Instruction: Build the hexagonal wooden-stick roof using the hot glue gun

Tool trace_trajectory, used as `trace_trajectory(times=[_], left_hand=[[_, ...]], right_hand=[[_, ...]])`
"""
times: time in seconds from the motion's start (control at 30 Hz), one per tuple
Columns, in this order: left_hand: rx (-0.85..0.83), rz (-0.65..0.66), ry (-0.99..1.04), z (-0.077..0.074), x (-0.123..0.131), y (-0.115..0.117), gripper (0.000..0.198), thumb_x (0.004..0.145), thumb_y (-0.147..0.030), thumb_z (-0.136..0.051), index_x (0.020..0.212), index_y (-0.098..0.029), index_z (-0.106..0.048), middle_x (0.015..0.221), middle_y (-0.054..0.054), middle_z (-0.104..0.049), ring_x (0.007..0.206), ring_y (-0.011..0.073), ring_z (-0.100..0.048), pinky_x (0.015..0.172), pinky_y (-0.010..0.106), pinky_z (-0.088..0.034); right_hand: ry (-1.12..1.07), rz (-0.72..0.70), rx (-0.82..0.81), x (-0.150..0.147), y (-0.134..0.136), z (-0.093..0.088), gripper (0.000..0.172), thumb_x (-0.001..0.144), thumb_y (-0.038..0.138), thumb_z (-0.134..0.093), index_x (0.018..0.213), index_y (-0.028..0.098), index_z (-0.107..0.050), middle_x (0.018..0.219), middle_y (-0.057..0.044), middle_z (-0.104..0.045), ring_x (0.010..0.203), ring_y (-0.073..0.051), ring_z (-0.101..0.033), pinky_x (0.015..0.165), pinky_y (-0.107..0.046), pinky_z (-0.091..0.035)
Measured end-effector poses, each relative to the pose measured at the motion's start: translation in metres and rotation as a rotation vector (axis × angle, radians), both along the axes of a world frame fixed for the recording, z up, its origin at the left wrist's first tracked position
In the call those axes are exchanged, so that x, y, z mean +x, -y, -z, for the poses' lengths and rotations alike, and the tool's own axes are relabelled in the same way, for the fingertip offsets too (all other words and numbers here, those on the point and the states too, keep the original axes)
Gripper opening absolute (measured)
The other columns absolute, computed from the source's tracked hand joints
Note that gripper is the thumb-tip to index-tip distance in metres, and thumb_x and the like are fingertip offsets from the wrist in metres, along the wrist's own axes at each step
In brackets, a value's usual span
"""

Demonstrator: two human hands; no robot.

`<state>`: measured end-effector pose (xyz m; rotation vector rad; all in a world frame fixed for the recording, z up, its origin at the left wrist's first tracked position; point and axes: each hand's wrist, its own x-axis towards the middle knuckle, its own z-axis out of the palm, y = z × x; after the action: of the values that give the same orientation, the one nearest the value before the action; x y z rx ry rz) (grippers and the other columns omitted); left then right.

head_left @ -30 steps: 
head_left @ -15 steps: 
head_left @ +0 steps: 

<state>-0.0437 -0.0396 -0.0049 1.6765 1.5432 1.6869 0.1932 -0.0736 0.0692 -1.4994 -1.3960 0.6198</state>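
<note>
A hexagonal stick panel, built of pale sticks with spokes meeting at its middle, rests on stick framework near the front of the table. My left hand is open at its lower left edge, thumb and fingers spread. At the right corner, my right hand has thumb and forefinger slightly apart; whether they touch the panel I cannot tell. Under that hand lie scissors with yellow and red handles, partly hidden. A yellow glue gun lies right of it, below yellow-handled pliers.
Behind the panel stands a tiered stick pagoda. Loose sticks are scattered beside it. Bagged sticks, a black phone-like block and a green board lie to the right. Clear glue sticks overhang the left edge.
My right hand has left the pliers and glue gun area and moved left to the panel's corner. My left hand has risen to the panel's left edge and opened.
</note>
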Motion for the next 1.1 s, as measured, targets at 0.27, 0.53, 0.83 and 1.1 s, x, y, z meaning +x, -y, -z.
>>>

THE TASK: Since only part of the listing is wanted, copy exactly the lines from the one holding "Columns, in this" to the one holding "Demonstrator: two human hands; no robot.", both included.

RESULT:
Columns, in this order: left_hand: rx (-0.85..0.83), rz (-0.65..0.66), ry (-0.99..1.04), z (-0.077..0.074), x (-0.123..0.131), y (-0.115..0.117), gripper (0.000..0.198), thumb_x (0.004..0.145), thumb_y (-0.147..0.030), thumb_z (-0.136..0.051), index_x (0.020..0.212), index_y (-0.098..0.029), index_z (-0.106..0.048), middle_x (0.015..0.221), middle_y (-0.054..0.054), middle_z (-0.104..0.049), ring_x (0.007..0.206), ring_y (-0.011..0.073), ring_z (-0.100..0.048), pinky_x (0.015..0.172), pinky_y (-0.010..0.106), pinky_z (-0.088..0.034); right_hand: ry (-1.12..1.07), rz (-0.72..0.70), rx (-0.82..0.81), x (-0.150..0.147), y (-0.134..0.136), z (-0.093..0.088), gripper (0.000..0.172), thumb_x (-0.001..0.144), thumb_y (-0.038..0.138), thumb_z (-0.134..0.093), index_x (0.018..0.213), index_y (-0.028..0.098), index_z (-0.107..0.050), middle_x (0.018..0.219), middle_y (-0.057..0.044), middle_z (-0.104..0.045), ring_x (0.010..0.203), ring_y (-0.073..0.051), ring_z (-0.101..0.033), pinky_x (0.015..0.165), pinky_y (-0.107..0.046), pinky_z (-0.091..0.035)
Measured end-effector poses, each relative to the pose measured at the motion's start: translation in metres and rotation as a rotation vector (axis × angle, radians), both along the axes of a world frame fixed for the recording, z up, its origin at the left wrist's first tracked position
In the call those axes are exchanged, so that x, y, z mean +x, -y, -z, for the poses' lengths and rotations alike, and the tool's own axes are relabelled in the same way, for the fingertip offsets too (all other words and numbers here, those on the point and the states too, keep the original axes)
Gripper opening absolute (measured)
The other columns absolute, computed from the source's tracked hand joints
Note that gripper is the thumb-tip to index-tip distance in metres, and thumb_x and the like are fingertip offsets from the wrist in metres, along the wrist's own axes at each step
In brackets, a value's usual span
"""

Demonstrator: two human hands; no robot.

With that, the exercise is finished.